With the arrival of ultra low sulfur diesel fuel a number of questions surfaced concerning the need for additional lubrication.  WHO CAN I TRUST?

    Because of the concern for additional lubrication in diesel fuel there has been the usual preying upon the consumer.  Most people do not have access to good information concerning such things and this makes them vulnerable to those trying to take advantage of a situation.                     

   One thing to look for when purchasing a lubricant is to make sure the product has been tested, and I don't mean in somebody's basement.  Many products claim an increase in lubrication. Some may even volunteer to show you how well their product works using one of the so called friction testing machines or some home-built contraption.  Unfortunately this is not possible.  The methods and equipment used to evaluate diesel fuel lubrication are extremely complicated and expensive. Only qualified labs with the proper equipment can test a fuel's lubrication or the lubricating benefits of an additive.  A person trying to show that a product lubricates with the use of a friction machine that applies weight or torque apply much higher pressures on the samples. This is not only hocus-pocus but dangerous.  The agent used make a product look good on friction machine is an EP  (Extreme Pressure) agent or chlorine.  EP agents are not only not needed in diesel fuel but they are very corrosive.  EP agents or chlorine can cause problems when improperly used in your engine oil but they can be deadly when used in your fuel system. 

   Lubricants can be corrosive. Quality diesel fuel lubricants, can cause problems if over used. Too much of a good thing is not good.  This is only part of the friction machine myth. There is so much more to the accurate testing of a lubricant that hasn't been discussed and proper analysis just cannot be done on a friction machine. Anybody who would refute these points obviously hasn't talked with anyone who knows what they're doing. 

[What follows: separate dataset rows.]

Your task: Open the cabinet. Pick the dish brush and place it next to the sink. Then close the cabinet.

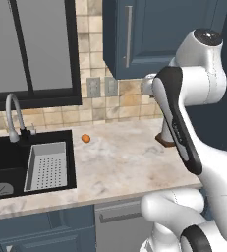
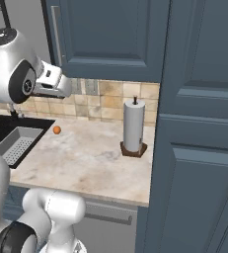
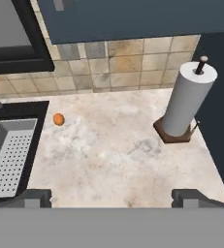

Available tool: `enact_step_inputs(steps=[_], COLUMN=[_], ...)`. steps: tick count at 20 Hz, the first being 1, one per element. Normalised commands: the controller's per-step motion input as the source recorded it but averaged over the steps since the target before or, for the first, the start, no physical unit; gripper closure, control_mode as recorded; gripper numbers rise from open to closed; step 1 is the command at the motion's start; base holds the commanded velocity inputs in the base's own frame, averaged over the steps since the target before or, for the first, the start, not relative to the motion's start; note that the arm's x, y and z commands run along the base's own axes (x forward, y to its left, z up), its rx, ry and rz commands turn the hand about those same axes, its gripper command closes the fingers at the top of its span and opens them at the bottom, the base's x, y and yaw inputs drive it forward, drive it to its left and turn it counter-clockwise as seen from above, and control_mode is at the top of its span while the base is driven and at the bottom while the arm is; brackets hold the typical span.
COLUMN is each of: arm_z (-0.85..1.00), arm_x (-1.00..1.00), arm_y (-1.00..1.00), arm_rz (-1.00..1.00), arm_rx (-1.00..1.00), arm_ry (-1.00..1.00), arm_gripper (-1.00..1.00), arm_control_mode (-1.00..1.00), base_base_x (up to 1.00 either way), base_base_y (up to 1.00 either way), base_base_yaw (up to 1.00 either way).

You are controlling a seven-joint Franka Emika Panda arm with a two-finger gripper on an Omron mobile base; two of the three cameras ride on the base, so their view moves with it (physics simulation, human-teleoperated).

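Note:
The cabinet hangs on the wall above the counter, its panelled door shut and its long silver bar handle on the left side; it also shows as the cabinet in the right base view. The dish brush is out of view. The black sink lies at the left with a curved faucet and a grey perforated tray. My gripper is open and empty, its fingertips spread wide. It hovers high over the marble counter, below the cabinet's lower edge.
A small orange ball rests on the counter just right of the sink. A paper towel roll stands on a wooden base at the back right. A tall blue-grey cabinet walls off the counter's right end.

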Motion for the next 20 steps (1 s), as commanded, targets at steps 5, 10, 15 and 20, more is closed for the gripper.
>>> enact_step_inputs(steps=[5, 10, 15, 20], arm_z=[0.76, 0.14, 0.00, -0.07], arm_x=[-0.05, 0.05, 0.21, 0.41], arm_y=[0.16, 0.01, 0.06, 0.34], arm_rz=[-0.09, -0.07, -0.03, 0.00], arm_rx=[0.00, 0.00, 0.00, 0.05], arm_ry=[-0.08, -0.12, -0.14, -0.20], arm_gripper=[-1.00, -1.00, -1.00, -1.00], arm_control_mode=[-1.00, -1.00, -1.00, -1.00], base_base_x=[0.00, 0.00, 0.00, 0.00], base_base_y=[0.00, 0.00, 0.00, 0.00], base_base_yaw=[0.00, 0.00, 0.00, 0.00])
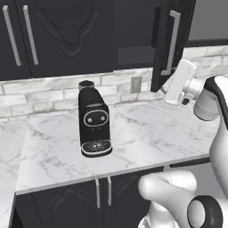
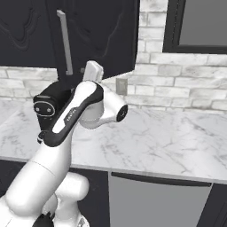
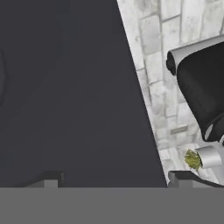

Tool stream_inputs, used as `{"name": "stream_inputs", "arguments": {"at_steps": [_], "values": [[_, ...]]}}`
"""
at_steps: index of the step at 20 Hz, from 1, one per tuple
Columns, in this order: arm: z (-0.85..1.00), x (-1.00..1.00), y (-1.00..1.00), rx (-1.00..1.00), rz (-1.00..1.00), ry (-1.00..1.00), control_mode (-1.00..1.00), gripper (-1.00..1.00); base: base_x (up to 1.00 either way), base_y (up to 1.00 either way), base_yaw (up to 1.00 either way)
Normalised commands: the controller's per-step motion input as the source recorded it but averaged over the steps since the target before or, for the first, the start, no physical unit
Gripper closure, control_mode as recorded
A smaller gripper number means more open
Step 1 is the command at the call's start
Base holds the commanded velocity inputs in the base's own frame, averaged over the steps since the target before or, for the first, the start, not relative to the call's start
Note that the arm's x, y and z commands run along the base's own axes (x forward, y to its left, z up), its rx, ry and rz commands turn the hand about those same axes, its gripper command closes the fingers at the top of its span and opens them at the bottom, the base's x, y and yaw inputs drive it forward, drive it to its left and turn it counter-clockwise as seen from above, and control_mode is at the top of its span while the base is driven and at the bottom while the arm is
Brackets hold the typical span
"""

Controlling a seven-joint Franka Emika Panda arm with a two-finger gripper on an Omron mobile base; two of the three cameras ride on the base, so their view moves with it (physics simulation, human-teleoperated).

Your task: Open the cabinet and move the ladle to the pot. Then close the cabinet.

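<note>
The claw was seen raised at the lower edge of the cabinet, right beside the swung-out door and just under its long silver handle. Both finger tips were spread far apart at the bottom of the hand view, with nothing held between them, so the claw was wide. The dark face of the door was pressed close before it, and past the door's edge a brick wall was shown. Inside the opened cabinet a shelf was made out, too dark for its contents to be told; the ladle and the pot could not be found.

Below and to the left of the claw, a black coffee machine was stood on the marble counter, well apart. A wall outlet was set just left of the claw, behind it. A dark-framed window was placed well off to its right.
</note>
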Motion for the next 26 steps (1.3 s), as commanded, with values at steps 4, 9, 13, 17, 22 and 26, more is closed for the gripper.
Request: {"name": "stream_inputs", "arguments": {"at_steps": [4,9,13,17,22,26], "values": [[0.42,0.84,0.57,-0.02,0.05,0.00,-1.00,-1.00,0.00,0.00,0.00],[0.30,0.99,0.39,-0.02,0.00,0.01,-1.00,-1.00,0.00,0.00,0.00],[0.29,1.00,0.09,0.00,0.00,0.06,-1.00,-1.00,0.00,0.00,0.00],[0.25,1.00,0.00,0.00,0.00,0.07,-1.00,-1.00,0.00,0.00,0.00],[0.22,0.97,0.01,-0.05,-0.05,0.06,-1.00,-1.00,0.00,0.00,0.00],[0.10,0.88,0.01,-0.11,-0.09,0.07,-1.00,-1.00,0.00,0.00,0.00]]}}
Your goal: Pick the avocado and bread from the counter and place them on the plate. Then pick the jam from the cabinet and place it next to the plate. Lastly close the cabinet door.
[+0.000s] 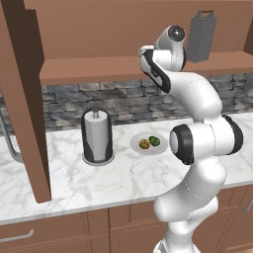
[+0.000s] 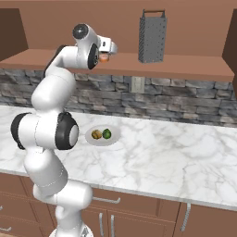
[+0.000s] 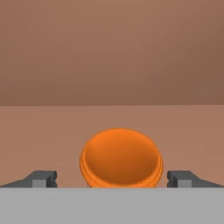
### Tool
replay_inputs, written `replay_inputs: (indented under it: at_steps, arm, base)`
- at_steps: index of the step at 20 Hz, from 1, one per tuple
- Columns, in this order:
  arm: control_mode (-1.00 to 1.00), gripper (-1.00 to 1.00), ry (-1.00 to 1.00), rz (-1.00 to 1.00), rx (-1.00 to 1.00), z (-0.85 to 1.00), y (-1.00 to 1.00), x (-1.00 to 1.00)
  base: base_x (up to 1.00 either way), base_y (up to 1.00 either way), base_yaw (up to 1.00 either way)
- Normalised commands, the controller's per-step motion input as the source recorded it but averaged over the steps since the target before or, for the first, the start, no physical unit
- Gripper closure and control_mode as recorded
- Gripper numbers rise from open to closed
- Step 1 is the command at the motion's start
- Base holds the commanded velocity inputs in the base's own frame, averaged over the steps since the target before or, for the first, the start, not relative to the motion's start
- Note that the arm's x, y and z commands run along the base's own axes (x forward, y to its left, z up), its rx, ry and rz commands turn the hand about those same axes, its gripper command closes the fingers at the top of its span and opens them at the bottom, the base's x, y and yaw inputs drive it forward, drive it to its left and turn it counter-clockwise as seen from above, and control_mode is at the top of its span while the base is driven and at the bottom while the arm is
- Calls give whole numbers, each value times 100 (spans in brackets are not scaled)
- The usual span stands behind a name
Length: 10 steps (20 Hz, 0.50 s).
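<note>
Two dark fingertips (image 3: 43, 178) of the gripper (image 3: 117, 179) stand spread wide apart, with the jam (image 3: 120, 158) sitting between them on the cabinet (image 2: 185, 69) shelf, touching neither. Left of the grater (image 2: 152, 37), the jar stays unpinched.

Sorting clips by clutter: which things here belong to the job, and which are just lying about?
Job:
avocado
bread
plate
jam, between the open gripper tips
cabinet
cabinet door
counter

Lying about:
grater
paper-towel holder
</note>
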Motion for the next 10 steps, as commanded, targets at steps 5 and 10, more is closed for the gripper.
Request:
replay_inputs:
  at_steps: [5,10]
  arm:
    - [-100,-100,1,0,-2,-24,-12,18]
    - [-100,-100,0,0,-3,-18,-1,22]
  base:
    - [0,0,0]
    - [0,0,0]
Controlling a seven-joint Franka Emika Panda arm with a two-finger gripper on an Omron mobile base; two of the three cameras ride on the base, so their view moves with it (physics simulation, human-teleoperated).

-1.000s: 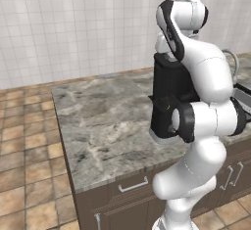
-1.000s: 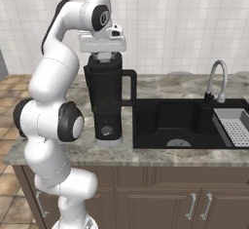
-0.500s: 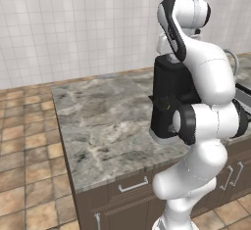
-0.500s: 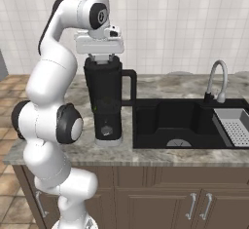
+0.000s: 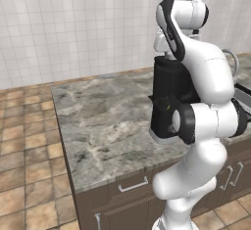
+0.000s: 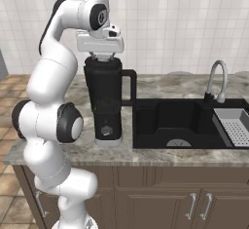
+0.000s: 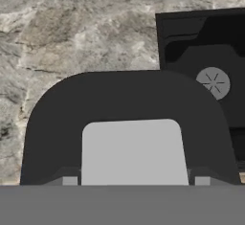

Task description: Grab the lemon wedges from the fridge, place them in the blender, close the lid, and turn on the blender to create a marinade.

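Pincer [image 6: 101,57] poised directly above the blender [image 6: 106,101], pointing straight down, its jaws spread wide to either side of the lid's light grey cap [image 7: 133,152]; whether the tips touch the lid [image 7: 129,123] cannot be told, and nothing is lifted. The flat black lid lies level on top of the jar. The blender stands upright on the marbled grey surface [image 5: 98,121], long axis vertical, side handle [image 6: 130,86] turned toward the black sink [image 6: 180,123], knob on the base facing the front edge. Beyond the sink stand a curved faucet [image 6: 217,79] and a grey drain rack [image 6: 236,125]. Brown cabinet doors [image 6: 160,203] lie beneath.
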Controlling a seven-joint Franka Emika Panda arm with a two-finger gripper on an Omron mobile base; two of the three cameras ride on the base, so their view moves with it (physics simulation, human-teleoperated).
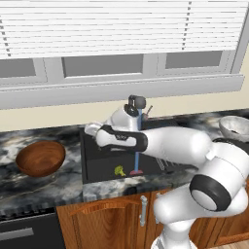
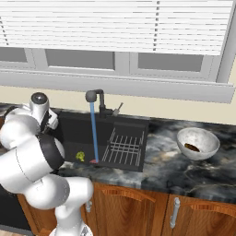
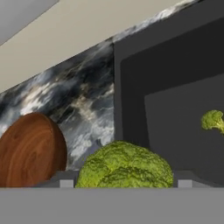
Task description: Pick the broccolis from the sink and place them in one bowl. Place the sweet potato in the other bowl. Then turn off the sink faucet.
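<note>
You are holding one broccoli [image 3: 124, 166] between the gripper [image 3: 124, 183] fingers, above the sink's [image 1: 97, 168] left edge near the wooden bowl [image 1: 40, 158]. The second broccoli [image 1: 119, 170] is lying in the sink. The sweet potato [image 2: 191, 147] is sitting in the grey bowl [image 2: 198, 143]. The faucet [image 2: 94, 96] is running.

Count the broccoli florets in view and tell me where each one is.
2. One broccoli floret sits between the jaws, lifted above the sink's left edge. The other floret lies on the sink floor beside the water stream. More could be hidden behind the arm.
</note>
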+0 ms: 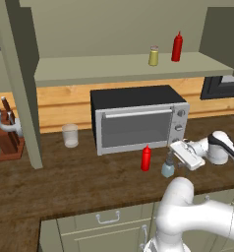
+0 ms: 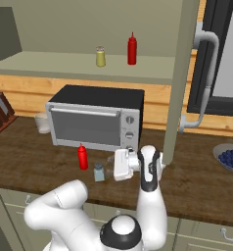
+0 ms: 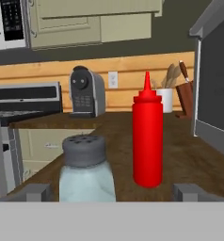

   Some additive companies have had their products tested for lubricity. This may have been done for the right reasons but some

were unfortunately done with the wrong tests.   It is not impossible to create a product with a quality lubricant, but the proper testing must be conducted to prove its quality.  Be careful not to believe everything in a company’s literature. Figures can be twisted to make things look differently than they really are. Ask to see the actual test results so that you can determine an additives effectiveness. In many cases products that claim lubricity may show little or none when properly tested. PFS Diesel Conditioners showed over a 25% increase in lubricity using the HFRR (High Frequency Reciprocating Rig) testing method. When you inquire about an additive be sure to ask the question what dose ratio of the additive was used for the tests?  Some products claim that you need to use more of their product only during cold weather.  However when they have their products tested they use the maximum dose ratio, to show the best results possible.  They can then claim the results without explaining that they tested their product using more of the product than they say you need.  If a product is supposed to work for you at a given rate then it should be tested as such. 

   Any quality additive supplier should be delighted to show you the actual test results of their product using the proper methods.  If not, beware. Some products claim to meet the lubricity requirements of rotary fuel injection systems. I can't say it enough, just because something is in print does not mean it's true. There are quality lubrication additives, and when used properly they can be extremely hepful in increasing the life of you fuel system and be cost effective too.   

    Anytime you're working with fuels there are going to be variables.  Some fuels naturally have more lubricity than others depending on the crude used to make the fuel and the refining techniques.  If you blend your fuel you also have reduced the lubrication. This is why making the claim that you can meet lubrication requirement by using a simple product is not necessarily true.  Most people think that winter is the only time a blended fuel is used; unfortunately this is not always true. In the summer, No. 1 fuel that doesn't have a home may be added to No. 2 fuel in order to get rid of it.  You don't always know what you’re getting. Buy from a reliable fuel dealer, be as consistent as possible, and be informed when purchasing your additives. Saving a penny now may cost you a dime later.